▶ _WORK REQUEST_:
Once you find the line below that has "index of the", output it and every line after it exactly, stopping after the line that has "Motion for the", with no pictures.
· · · · · · ·
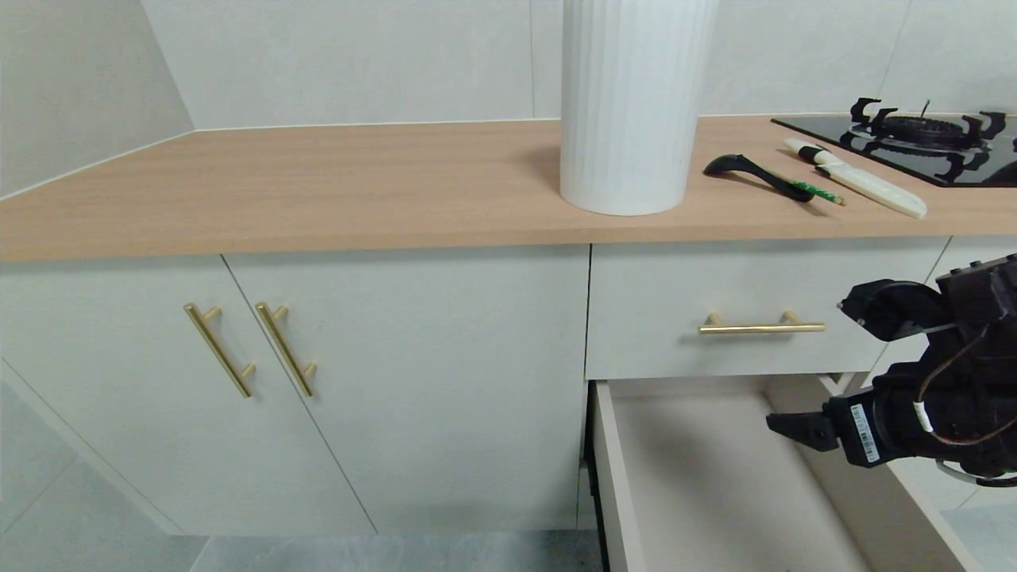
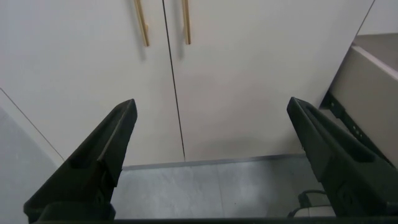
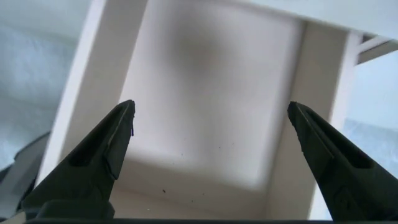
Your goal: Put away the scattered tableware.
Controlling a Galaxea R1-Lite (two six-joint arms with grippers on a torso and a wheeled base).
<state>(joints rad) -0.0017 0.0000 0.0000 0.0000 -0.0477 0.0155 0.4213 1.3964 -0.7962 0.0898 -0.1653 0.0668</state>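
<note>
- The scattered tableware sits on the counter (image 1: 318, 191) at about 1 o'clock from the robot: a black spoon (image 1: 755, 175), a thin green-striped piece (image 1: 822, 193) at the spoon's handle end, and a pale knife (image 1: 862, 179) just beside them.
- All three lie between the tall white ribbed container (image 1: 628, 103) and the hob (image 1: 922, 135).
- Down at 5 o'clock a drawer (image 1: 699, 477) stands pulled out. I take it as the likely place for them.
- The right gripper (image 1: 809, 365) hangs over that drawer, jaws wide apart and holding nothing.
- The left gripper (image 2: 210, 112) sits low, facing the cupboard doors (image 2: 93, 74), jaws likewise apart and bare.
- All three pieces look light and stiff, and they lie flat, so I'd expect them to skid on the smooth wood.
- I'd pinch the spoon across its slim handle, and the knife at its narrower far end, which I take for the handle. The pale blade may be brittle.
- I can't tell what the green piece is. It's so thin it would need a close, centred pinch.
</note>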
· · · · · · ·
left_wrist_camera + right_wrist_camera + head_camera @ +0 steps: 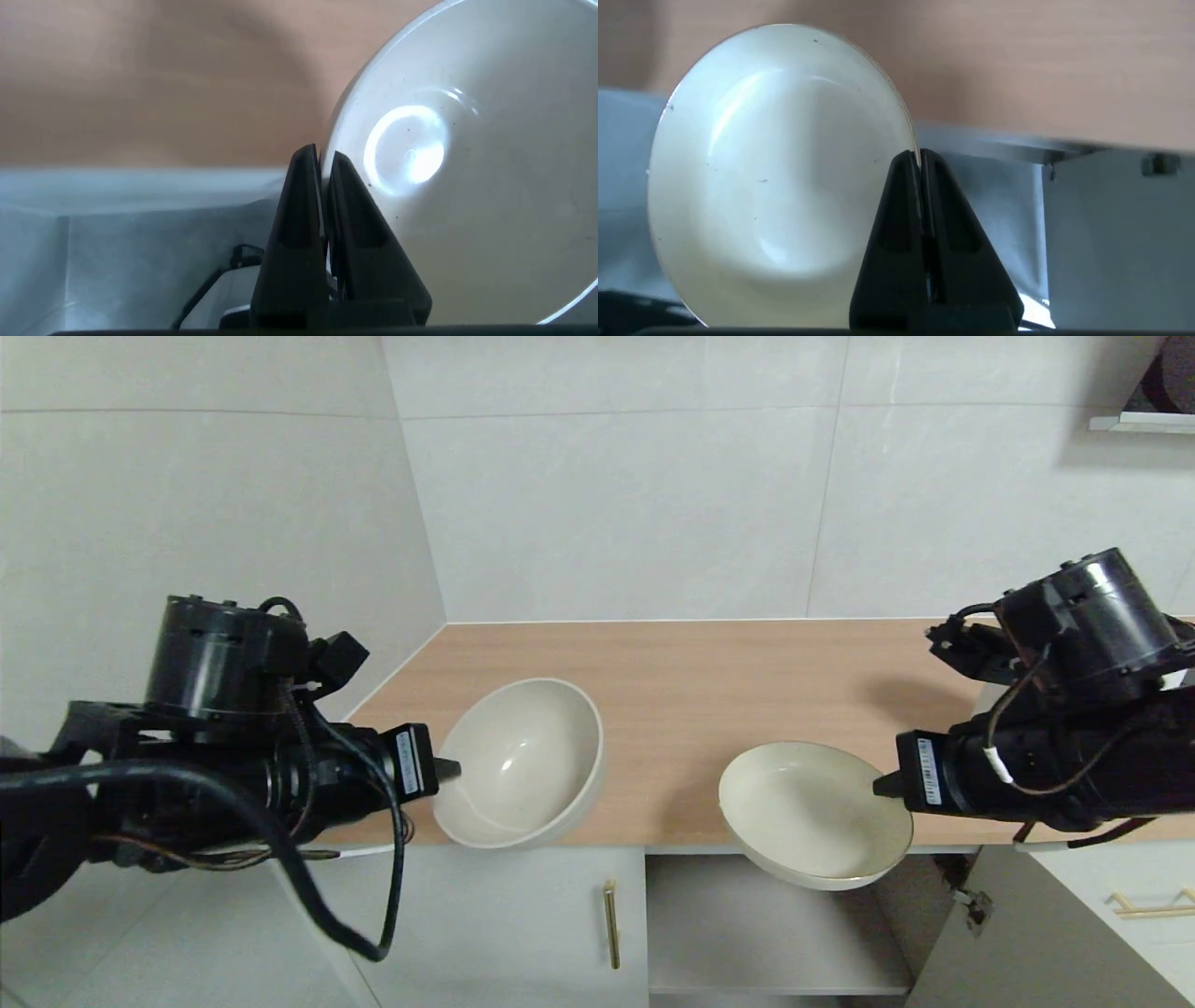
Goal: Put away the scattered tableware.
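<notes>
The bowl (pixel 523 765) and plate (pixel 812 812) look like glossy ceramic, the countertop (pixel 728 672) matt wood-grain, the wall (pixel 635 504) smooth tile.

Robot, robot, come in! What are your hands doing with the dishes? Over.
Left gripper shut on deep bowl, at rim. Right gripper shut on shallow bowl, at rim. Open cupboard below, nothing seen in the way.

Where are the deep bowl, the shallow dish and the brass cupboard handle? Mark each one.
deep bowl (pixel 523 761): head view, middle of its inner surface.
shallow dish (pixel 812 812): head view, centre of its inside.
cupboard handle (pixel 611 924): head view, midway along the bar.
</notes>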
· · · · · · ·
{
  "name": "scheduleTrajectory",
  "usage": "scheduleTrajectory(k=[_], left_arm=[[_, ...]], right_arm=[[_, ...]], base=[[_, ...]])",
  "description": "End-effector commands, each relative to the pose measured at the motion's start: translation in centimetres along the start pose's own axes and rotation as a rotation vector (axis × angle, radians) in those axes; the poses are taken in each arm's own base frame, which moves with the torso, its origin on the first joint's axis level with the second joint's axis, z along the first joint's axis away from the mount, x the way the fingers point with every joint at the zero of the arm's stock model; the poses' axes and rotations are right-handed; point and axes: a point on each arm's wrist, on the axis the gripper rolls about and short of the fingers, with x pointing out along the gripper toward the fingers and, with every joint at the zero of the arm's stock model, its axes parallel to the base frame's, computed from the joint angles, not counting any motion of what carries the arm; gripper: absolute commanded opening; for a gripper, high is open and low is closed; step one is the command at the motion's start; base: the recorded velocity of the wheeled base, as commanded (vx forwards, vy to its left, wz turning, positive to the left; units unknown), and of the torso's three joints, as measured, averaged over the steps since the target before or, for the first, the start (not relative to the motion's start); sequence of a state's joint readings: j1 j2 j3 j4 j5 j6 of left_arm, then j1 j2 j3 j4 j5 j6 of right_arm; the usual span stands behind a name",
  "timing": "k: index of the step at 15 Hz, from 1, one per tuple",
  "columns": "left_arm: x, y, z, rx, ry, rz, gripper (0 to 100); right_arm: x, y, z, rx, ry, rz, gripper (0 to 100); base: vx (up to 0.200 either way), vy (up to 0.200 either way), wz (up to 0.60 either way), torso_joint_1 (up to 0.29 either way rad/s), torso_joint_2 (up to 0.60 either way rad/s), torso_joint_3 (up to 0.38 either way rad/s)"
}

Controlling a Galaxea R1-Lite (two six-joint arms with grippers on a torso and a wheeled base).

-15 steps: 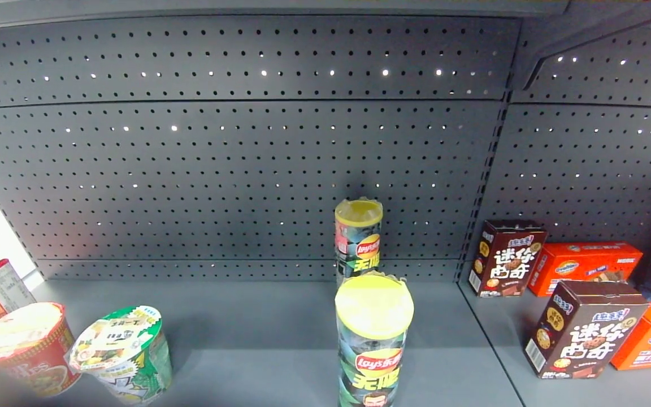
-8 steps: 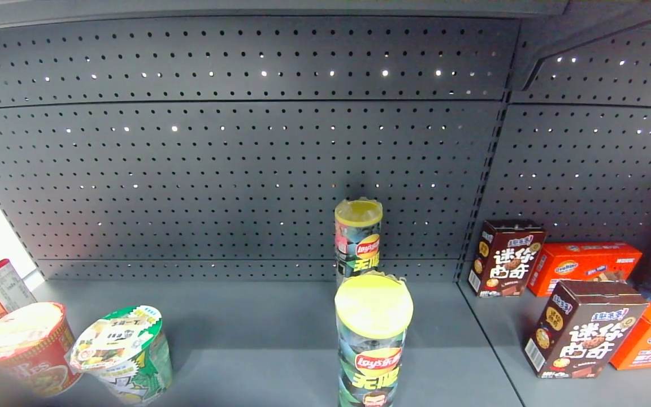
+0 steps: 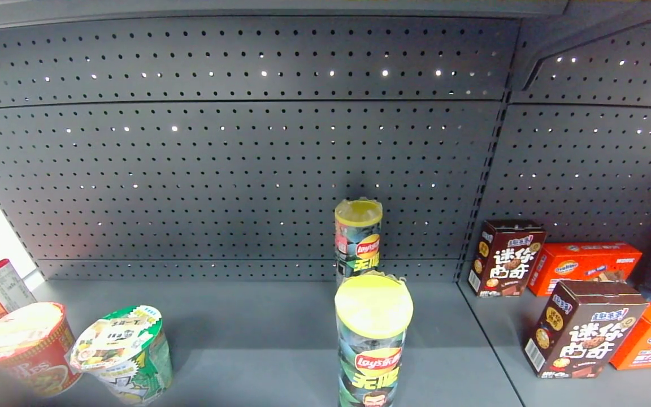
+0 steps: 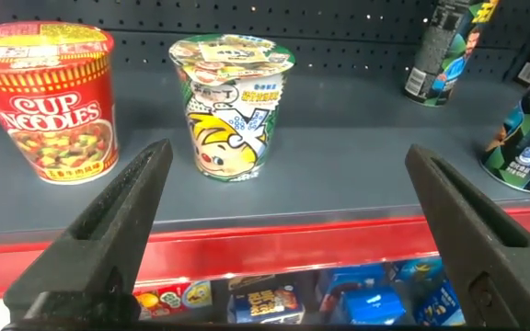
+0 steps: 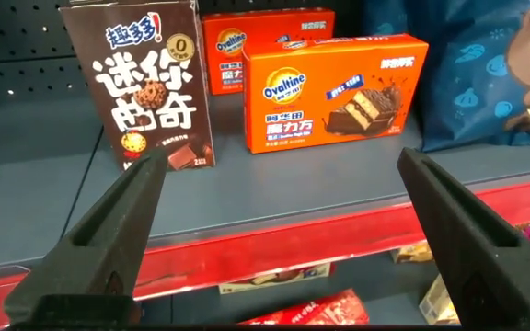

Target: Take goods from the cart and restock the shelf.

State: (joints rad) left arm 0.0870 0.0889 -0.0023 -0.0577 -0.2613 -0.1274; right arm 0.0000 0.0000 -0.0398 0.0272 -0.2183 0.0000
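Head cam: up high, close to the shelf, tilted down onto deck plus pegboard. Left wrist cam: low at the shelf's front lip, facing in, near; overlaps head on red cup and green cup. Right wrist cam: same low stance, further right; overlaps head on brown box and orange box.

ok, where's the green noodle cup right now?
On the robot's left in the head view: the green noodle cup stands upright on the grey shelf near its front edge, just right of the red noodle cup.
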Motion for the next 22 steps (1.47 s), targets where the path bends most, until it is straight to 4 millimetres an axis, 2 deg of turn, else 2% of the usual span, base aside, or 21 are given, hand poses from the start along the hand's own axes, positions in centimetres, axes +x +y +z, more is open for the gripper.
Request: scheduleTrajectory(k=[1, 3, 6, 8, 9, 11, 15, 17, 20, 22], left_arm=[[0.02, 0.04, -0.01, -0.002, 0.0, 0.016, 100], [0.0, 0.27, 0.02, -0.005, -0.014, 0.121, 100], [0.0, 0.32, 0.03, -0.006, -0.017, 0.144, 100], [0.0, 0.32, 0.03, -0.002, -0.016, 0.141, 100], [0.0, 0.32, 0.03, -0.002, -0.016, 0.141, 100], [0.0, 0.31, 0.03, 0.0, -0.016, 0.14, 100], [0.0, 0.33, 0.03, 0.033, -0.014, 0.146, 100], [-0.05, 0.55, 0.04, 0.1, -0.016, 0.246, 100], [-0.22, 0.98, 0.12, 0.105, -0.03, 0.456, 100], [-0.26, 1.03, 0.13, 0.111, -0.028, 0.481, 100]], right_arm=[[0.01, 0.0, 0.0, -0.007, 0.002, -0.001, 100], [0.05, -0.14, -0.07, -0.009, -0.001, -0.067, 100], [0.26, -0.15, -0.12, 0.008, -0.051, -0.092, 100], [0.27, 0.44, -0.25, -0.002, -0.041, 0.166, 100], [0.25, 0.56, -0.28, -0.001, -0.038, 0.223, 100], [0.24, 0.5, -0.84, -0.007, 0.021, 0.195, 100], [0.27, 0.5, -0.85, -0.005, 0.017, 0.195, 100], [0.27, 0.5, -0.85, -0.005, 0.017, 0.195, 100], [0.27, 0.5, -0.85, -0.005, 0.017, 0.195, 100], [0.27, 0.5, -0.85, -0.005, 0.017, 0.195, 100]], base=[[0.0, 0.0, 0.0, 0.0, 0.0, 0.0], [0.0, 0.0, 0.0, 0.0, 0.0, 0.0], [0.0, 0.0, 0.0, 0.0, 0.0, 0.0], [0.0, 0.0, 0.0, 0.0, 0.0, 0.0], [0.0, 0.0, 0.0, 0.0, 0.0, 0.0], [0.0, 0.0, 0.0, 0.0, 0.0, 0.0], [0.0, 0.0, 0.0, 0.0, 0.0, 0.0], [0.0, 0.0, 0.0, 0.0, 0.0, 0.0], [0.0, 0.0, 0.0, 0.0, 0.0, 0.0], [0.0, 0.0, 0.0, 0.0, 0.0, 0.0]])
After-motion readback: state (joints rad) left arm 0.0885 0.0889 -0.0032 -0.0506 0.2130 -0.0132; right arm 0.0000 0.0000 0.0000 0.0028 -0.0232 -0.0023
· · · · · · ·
▶ _WRITTEN REPLY_:
  "timing": "k: index of the step at 15 Hz, from 1, one per tuple",
  "columns": "left_arm: x, y, z, rx, ry, rz, gripper (0 to 100); right_arm: x, y, z, rx, ry, rz, gripper (0 to 100); base: vx (up to 0.200 either way), vy (up to 0.200 either way), wz (up to 0.60 either way), torso_joint_1 (up to 0.29 either way rad/s), torso_joint_2 (up to 0.60 either way rad/s), torso_joint_3 (up to 0.38 either way rad/s)"
}

Controlling a Galaxea R1-Lite (two six-joint arms with grippers on a torso and a wheeled base).

-15 steps: 
-8 steps: 
+0 steps: 
+0 steps: 
+0 steps: 

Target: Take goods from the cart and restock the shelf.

State: (joints rad) left arm 0.0870 0.0889 -0.0023 -0.0577 -0.2613 -0.1274; right arm 0.0000 0.0000 -0.0398 0.0272 -0.2183 0.0000
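Head cam: up high, close to the shelf, tilted down onto deck plus pegboard. Left wrist cam: low at the shelf's front lip, facing in, near; overlaps head on red cup and green cup. Right wrist cam: same low stance, further right; overlaps head on brown box and orange box.

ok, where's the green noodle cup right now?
On the robot's left in the head view: the green noodle cup stands upright on the grey shelf near its front edge, just right of the red noodle cup.
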Motion for the next 22 steps (1.47 s), targets where the path bends most, until it is straight to 4 millimetres an axis, 2 deg of turn, else 2% of the usual span, base aside, or 21 are given, hand poses from the start along the hand's own axes, positions in centimetres, axes +x +y +z, more is open for the gripper.

The exercise is done; no more work remains.